[Records excerpted from a collection]
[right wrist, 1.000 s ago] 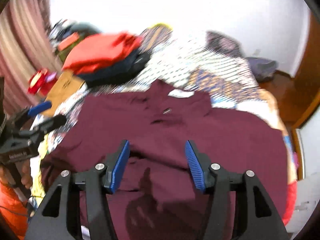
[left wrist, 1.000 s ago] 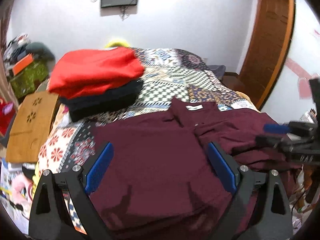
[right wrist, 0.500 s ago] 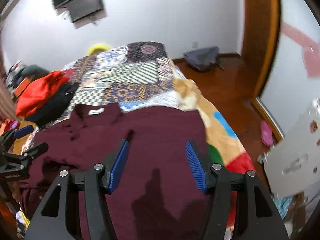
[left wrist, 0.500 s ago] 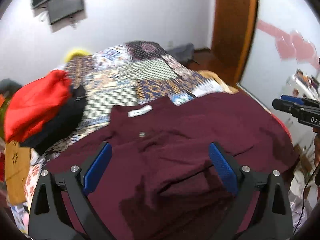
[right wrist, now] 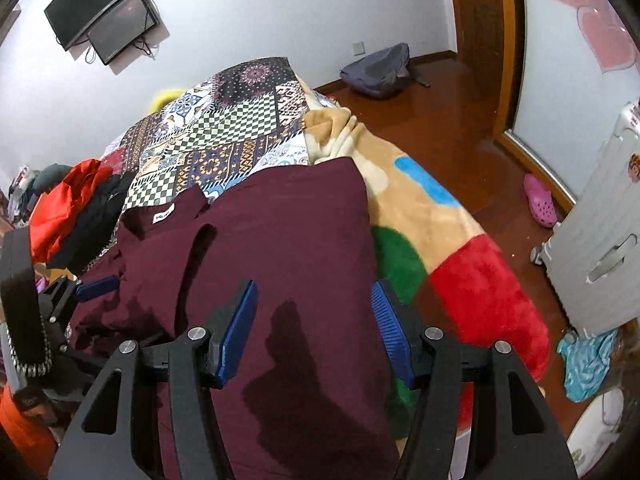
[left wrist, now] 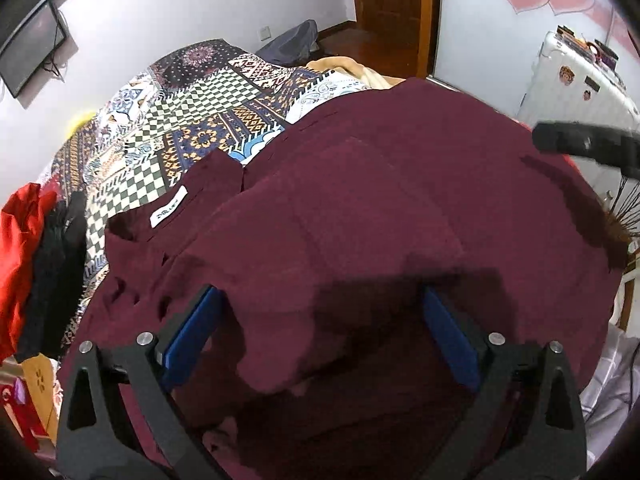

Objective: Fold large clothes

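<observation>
A large maroon shirt (left wrist: 360,208) lies spread on the bed, collar and white label (left wrist: 170,212) toward the far left, with one side folded over its middle. It also shows in the right wrist view (right wrist: 288,232). My left gripper (left wrist: 320,328) is open and empty, low over the shirt's near part. My right gripper (right wrist: 314,332) is open and empty above the shirt's right half. The left gripper's blue tips (right wrist: 96,284) show at the left edge of the right wrist view. The right gripper shows as a dark blur (left wrist: 584,146) in the left wrist view.
A patchwork quilt (right wrist: 224,136) covers the far bed, a plush blanket (right wrist: 460,264) its right side. Folded red and black clothes (right wrist: 76,216) sit at the left. A white suitcase (right wrist: 600,232), pink shoe (right wrist: 540,200) and grey bag (right wrist: 380,70) stand on the wooden floor.
Both grippers have swung to the right and come lower over the shirt. The shirt's folded side now lies flatter across the middle. Both grippers stay open.
</observation>
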A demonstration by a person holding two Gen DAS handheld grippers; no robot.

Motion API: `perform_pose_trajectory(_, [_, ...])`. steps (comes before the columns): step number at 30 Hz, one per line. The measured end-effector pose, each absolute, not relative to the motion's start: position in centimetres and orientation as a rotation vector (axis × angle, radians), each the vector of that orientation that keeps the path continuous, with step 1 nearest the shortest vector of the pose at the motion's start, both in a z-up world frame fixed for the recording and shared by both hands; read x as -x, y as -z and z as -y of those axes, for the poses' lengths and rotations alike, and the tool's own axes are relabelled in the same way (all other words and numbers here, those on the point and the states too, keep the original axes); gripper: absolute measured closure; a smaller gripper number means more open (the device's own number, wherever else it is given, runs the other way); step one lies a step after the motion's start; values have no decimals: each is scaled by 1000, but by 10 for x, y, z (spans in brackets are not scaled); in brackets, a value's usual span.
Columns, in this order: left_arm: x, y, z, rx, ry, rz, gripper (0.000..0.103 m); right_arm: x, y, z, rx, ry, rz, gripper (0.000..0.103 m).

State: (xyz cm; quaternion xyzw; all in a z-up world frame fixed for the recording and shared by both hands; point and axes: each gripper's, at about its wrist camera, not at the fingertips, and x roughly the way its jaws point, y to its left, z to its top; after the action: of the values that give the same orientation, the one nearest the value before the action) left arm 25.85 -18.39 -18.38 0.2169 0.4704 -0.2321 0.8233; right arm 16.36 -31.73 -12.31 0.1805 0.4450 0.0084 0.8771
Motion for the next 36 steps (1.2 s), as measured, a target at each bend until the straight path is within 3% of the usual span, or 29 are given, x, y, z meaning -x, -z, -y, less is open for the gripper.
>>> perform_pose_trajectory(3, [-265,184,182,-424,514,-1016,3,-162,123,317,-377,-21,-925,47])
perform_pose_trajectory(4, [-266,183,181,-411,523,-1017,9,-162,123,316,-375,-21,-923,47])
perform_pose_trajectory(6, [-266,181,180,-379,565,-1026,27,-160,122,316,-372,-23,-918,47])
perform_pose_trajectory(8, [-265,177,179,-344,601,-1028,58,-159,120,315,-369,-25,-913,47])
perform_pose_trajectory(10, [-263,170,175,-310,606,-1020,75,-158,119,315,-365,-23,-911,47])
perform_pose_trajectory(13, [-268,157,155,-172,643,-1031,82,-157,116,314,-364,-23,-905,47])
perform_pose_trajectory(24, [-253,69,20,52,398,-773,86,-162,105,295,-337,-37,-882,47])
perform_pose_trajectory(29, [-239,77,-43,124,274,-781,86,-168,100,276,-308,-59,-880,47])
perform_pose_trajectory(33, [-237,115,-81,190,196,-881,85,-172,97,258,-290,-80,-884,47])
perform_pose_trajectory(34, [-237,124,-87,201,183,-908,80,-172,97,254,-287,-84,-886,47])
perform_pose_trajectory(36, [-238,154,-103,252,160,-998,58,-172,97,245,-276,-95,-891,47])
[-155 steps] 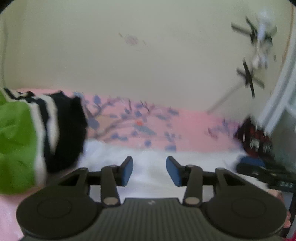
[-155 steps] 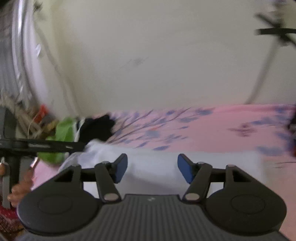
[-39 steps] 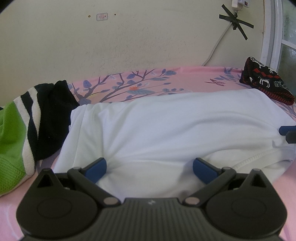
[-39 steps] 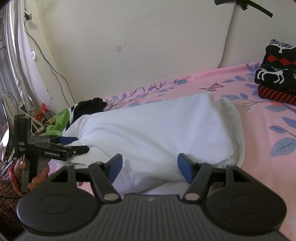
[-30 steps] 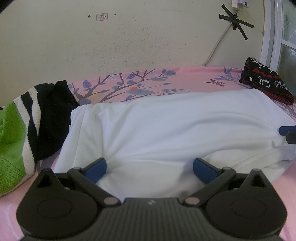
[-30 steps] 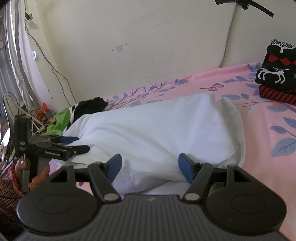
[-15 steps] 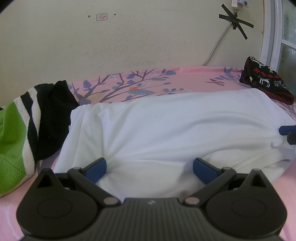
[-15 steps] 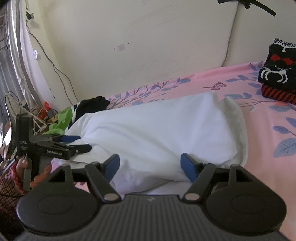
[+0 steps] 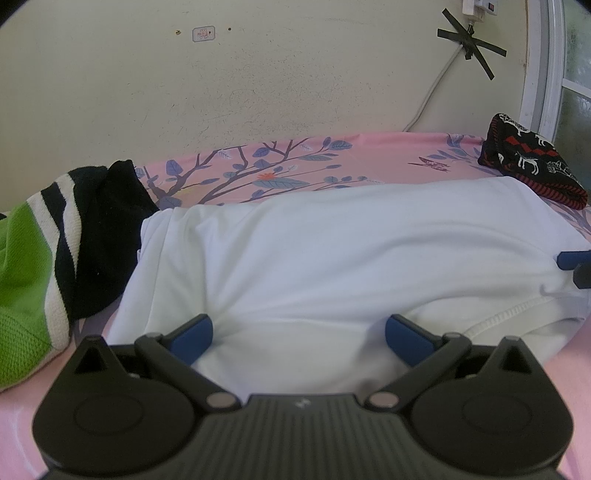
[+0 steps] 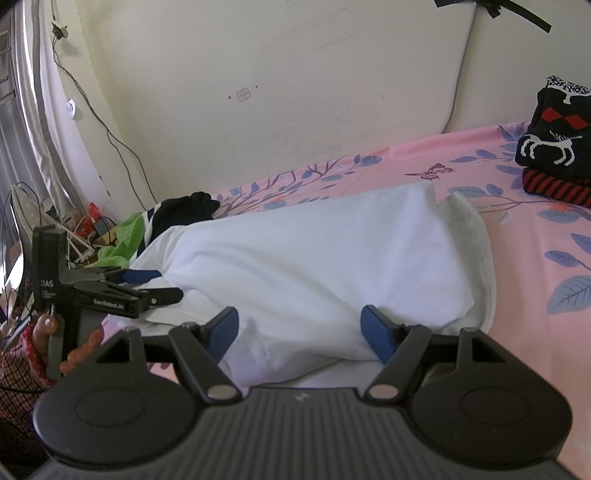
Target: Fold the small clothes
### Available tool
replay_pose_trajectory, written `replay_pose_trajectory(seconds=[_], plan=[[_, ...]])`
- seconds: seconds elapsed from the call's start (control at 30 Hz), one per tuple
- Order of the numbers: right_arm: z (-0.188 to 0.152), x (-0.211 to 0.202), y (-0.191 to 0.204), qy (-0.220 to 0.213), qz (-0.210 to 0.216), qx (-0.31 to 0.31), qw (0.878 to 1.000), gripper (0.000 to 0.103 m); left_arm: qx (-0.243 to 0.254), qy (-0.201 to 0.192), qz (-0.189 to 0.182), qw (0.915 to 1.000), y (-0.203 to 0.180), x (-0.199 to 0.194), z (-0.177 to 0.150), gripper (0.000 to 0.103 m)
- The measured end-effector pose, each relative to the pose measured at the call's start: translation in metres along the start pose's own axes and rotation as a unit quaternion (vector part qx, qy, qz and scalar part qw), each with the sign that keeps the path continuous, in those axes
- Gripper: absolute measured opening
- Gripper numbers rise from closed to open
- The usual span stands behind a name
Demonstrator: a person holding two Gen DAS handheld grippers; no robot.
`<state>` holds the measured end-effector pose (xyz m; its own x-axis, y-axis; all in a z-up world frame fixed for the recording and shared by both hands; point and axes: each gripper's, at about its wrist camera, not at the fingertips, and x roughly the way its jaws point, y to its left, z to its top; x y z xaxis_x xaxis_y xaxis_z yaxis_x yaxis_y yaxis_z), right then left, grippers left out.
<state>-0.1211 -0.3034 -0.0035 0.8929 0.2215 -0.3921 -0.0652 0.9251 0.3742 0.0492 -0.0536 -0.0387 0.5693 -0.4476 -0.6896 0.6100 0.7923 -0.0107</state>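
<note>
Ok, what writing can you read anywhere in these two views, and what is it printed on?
"DAS": on the upright black body of the left gripper, in the right wrist view; smaller print beneath it is unreadable.
"GenRobot.AI": along that gripper's side.
Pink-edged sticker on the wall: print too small to read.
Nothing readable on the clothes.

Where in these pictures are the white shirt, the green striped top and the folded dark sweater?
white shirt (image 9: 351,258), left wrist view, middle of its top layer
green striped top (image 9: 26,266), left wrist view, green part
dark sweater (image 10: 554,144), right wrist view, white animal pattern
</note>
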Motion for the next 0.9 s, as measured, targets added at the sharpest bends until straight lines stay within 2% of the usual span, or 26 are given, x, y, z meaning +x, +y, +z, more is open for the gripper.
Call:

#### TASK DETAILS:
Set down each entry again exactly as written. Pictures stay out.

#### EXERCISE OUTPUT:
[right wrist, 1.000 s ago] 
[left wrist, 1.000 s ago] 
[right wrist, 0.500 s ago] 
[left wrist, 0.500 s ago] 
[right wrist, now] 
[left wrist, now] 

Objective: Fold large clothes

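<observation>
A large maroon shirt (left wrist: 360,208) lies spread on the bed, collar and white label (left wrist: 170,212) toward the far left, with one side folded over its middle. It also shows in the right wrist view (right wrist: 288,232). My left gripper (left wrist: 320,328) is open and empty, low over the shirt's near part. My right gripper (right wrist: 314,332) is open and empty above the shirt's right half. The left gripper's blue tips (right wrist: 96,284) show at the left edge of the right wrist view. The right gripper shows as a dark blur (left wrist: 584,146) in the left wrist view.
A patchwork quilt (right wrist: 224,136) covers the far bed, a plush blanket (right wrist: 460,264) its right side. Folded red and black clothes (right wrist: 76,216) sit at the left. A white suitcase (right wrist: 600,232), pink shoe (right wrist: 540,200) and grey bag (right wrist: 380,70) stand on the wooden floor.
Both grippers have swung to the right and come lower over the shirt. The shirt's folded side now lies flatter across the middle. Both grippers stay open.
</observation>
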A demonstration by a person holding two Gen DAS handheld grippers; no robot.

Motion API: `perform_pose_trajectory(_, [_, ...])`. steps (comes before the columns): step number at 30 Hz, one per line. The measured end-effector pose, each absolute, not relative to the motion's start: position in centimetres and orientation as a rotation vector (axis × angle, radians), each the vector of that orientation that keeps the path continuous, with step 1 nearest the shortest vector of the pose at the motion's start, both in a z-up world frame fixed for the recording and shared by both hands; read x as -x, y as -z and z as -y of those axes, for the poses' lengths and rotations alike, and the tool's own axes are relabelled in the same way (all other words and numbers here, those on the point and the states too, keep the original axes); gripper: absolute measured closure; a smaller gripper number means more open (the device's own number, wherever else it is given, runs the other way); step one lies a step after the motion's start; values have no decimals: each is scaled by 1000, but by 10 for x, y, z (spans in brackets are not scaled); in brackets, a value's usual span.
Columns, in this order: left_arm: x, y, z, rx, ry, rz, gripper (0.000..0.103 m); right_arm: x, y, z, rx, ry, rz, gripper (0.000..0.103 m).

State: (xyz cm; quaternion xyzw; all in a z-up world frame fixed for the recording and shared by both hands; point and axes: each gripper's, at about its wrist camera, not at the fingertips, and x roughly the way its jaws point, y to its left, z to its top; after the action: of the values that give the same orientation, the one nearest the value before the action) left arm 25.85 -18.39 -18.38 0.2169 0.4704 -0.2321 0.8233; right arm 16.36 -31.73 -12.31 0.1805 0.4450 0.0084 0.8771
Motion for the next 36 steps (1.2 s), as measured, a target at each bend until the straight path is within 3% of the usual span, or 29 are given, x, y, z meaning -x, -z, -y, less is open for the gripper.
>>> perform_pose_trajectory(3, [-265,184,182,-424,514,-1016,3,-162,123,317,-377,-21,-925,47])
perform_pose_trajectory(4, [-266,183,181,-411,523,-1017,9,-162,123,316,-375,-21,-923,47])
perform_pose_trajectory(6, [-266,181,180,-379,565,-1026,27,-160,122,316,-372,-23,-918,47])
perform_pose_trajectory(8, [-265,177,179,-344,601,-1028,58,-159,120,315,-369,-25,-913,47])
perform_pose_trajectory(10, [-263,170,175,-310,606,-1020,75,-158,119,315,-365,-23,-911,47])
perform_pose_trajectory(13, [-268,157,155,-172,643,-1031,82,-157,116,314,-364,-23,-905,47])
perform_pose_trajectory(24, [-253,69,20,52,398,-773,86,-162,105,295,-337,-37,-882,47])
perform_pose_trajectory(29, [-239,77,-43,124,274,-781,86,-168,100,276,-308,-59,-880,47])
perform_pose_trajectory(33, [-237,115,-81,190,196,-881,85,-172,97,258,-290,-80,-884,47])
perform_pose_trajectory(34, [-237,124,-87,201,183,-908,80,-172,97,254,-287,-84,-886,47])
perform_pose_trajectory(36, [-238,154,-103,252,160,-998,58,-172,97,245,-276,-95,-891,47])
[-155 steps] 
[-155 steps] 
[-39 steps] 
[-39 steps] 
[-30 steps] 
[-30 steps] 
[-15 steps] 
[-15 steps] 
[+0 steps] 
[+0 steps] 
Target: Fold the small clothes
### Available tool
replay_pose_trajectory, written `replay_pose_trajectory(seconds=[_], plan=[[_, ...]])`
- seconds: seconds elapsed from the call's start (control at 30 Hz), one per tuple
- Order of the numbers: right_arm: z (-0.188 to 0.152), x (-0.211 to 0.202), y (-0.191 to 0.204), qy (-0.220 to 0.213), qz (-0.210 to 0.216), qx (-0.31 to 0.31), qw (0.878 to 1.000), gripper (0.000 to 0.103 m); left_arm: qx (-0.243 to 0.254), qy (-0.201 to 0.192), qz (-0.189 to 0.182), qw (0.915 to 1.000), y (-0.203 to 0.180), x (-0.199 to 0.194), z (-0.177 to 0.150), gripper (0.000 to 0.103 m)
- The measured end-effector pose, each relative to the pose measured at the call's start: translation in metres along the start pose's own axes and rotation as a unit quaternion (vector part qx, qy, qz and scalar part qw), each with the sign that keeps the path continuous, in those axes
- Gripper: absolute measured opening
- Gripper numbers rise from closed to open
- The usual span stands behind a name
Demonstrator: a person holding two Gen DAS handheld grippers; no robot.
`<state>` holds the measured end-effector pose (xyz m; its own x-axis, y-axis; all in a z-up world frame fixed for the recording and shared by both hands; point and axes: each gripper's, at about its wrist camera, not at the fingertips, and x roughly the way its jaws point, y to its left, z to its top; x y z xaxis_x xaxis_y xaxis_z yaxis_x yaxis_y yaxis_z), right then left, grippers left out.
<state>-0.1211 -0.3034 -0.0035 0.8929 0.2215 -0.3921 -0.0652 0.9251 0.3742 0.0492 -0.0536 -0.0387 0.5693 -0.4476 -0.6896 0.6100 0.7923 -0.0107</state>
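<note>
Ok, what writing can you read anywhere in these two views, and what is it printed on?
"DAS": on the upright black body of the left gripper, in the right wrist view; smaller print beneath it is unreadable.
"GenRobot.AI": along that gripper's side.
Pink-edged sticker on the wall: print too small to read.
Nothing readable on the clothes.

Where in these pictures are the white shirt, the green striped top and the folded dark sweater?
white shirt (image 9: 351,258), left wrist view, middle of its top layer
green striped top (image 9: 26,266), left wrist view, green part
dark sweater (image 10: 554,144), right wrist view, white animal pattern
</note>
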Motion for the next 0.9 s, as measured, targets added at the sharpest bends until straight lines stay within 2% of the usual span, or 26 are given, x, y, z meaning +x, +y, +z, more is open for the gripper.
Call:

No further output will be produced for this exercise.